* _EXERCISE REQUIREMENTS_
The data below should be repeated exactly and in full.

::::::::::

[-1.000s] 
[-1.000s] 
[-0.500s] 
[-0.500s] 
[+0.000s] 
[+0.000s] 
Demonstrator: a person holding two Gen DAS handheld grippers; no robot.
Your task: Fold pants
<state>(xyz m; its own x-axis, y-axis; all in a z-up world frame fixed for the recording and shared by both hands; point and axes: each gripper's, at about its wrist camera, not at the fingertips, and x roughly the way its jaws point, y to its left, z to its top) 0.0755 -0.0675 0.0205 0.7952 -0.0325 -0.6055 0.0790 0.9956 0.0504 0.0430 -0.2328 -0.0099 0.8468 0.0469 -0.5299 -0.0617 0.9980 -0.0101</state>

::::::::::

* _TASK SOLUTION_
[-1.000s] 
[-1.000s] 
[-0.500s] 
[-0.500s] 
[+0.000s] 
[+0.000s] 
Demonstrator: a person holding two Gen DAS handheld grippers; no robot.
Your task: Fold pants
<state>(xyz m; its own x-axis, y-axis; all in a z-up world frame fixed for the recording and shared by both hands; point and axes: each gripper's, at about its wrist camera, not at the fingertips, and x roughly the way its jaws point, y to its left, z to its top) 0.0755 -0.0675 0.0205 0.7952 -0.0325 -0.6055 0.0790 0.9956 0.0504 0.0430 -0.2328 -0.0099 0.8468 0.0469 -0.5299 -0.0617 0.9980 -0.0101</state>

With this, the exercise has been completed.